#### Goal of the exercise:
Tally every line below where "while" appears, then report the total alone.

=== Records ===

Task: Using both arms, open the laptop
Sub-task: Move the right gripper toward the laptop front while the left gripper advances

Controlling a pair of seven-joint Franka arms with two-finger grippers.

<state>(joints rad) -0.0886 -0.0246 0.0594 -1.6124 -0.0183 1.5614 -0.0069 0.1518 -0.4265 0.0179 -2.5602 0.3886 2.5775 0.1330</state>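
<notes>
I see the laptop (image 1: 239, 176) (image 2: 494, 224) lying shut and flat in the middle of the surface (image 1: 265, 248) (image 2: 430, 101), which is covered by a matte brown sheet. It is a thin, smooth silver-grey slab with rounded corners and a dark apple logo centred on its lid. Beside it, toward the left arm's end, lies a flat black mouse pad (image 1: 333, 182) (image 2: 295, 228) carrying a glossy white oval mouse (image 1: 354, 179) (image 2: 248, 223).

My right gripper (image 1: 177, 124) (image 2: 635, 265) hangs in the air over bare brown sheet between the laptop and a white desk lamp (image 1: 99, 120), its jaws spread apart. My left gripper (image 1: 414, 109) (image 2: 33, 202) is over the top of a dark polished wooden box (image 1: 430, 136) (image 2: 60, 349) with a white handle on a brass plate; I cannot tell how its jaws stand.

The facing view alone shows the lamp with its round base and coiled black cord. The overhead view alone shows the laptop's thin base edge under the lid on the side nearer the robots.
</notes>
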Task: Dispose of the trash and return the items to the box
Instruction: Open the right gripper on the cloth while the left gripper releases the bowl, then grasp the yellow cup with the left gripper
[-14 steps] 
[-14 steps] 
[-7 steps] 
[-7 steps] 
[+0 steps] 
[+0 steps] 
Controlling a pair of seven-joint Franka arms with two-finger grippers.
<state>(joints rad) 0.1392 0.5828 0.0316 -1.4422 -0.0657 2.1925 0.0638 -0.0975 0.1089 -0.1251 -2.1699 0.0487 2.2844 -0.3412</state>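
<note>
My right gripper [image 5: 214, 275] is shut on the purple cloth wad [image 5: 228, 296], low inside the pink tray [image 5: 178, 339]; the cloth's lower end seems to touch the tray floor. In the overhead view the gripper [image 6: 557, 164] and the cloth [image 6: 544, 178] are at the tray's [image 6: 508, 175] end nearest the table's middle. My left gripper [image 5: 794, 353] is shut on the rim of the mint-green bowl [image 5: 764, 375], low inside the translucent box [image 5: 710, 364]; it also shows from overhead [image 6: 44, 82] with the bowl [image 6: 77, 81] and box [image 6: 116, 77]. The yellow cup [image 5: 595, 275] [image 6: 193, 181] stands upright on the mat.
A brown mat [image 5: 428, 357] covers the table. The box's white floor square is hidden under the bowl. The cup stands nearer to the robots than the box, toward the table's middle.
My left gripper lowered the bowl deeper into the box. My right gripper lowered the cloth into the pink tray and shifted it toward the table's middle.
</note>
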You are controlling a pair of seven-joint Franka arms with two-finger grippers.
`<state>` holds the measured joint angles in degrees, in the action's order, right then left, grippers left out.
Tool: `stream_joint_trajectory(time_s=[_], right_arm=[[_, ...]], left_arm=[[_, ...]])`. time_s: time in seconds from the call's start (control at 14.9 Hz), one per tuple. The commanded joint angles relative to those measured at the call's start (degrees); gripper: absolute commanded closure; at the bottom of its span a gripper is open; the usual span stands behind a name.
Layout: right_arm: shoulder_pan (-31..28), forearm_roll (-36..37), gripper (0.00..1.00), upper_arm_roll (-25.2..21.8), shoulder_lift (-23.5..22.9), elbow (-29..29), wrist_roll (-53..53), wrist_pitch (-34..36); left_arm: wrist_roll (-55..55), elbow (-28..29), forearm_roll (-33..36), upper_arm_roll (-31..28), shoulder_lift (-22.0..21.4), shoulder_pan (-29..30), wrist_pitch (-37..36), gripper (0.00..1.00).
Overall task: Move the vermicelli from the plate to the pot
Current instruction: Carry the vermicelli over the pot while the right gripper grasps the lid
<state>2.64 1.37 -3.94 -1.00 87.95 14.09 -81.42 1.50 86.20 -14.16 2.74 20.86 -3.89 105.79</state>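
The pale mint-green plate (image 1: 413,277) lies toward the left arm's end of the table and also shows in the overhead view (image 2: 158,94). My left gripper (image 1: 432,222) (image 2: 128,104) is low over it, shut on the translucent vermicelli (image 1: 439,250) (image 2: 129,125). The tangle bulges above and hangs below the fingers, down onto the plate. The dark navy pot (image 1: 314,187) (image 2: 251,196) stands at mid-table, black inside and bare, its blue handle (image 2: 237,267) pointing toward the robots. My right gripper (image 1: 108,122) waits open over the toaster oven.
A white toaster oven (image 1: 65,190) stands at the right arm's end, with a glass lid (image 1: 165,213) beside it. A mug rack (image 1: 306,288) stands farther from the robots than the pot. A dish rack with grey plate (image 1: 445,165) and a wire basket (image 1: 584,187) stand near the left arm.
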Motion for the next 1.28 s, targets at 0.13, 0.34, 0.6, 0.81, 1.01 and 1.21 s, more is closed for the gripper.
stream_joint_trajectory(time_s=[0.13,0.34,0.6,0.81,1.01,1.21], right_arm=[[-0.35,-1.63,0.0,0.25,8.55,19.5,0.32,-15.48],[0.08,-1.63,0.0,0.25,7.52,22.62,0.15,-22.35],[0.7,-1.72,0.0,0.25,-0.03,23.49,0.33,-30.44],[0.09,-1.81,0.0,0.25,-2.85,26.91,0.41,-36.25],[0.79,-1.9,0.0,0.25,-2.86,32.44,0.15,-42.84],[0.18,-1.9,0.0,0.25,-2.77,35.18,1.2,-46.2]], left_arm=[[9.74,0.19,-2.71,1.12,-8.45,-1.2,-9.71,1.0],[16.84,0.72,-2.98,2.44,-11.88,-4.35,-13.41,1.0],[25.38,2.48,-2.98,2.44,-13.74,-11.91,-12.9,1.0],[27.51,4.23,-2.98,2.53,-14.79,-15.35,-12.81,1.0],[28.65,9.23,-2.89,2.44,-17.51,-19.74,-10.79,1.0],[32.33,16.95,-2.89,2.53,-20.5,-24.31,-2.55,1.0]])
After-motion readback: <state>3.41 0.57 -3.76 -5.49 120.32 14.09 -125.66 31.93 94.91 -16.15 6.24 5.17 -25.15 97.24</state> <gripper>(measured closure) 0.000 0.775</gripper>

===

#### Exercise answer:
3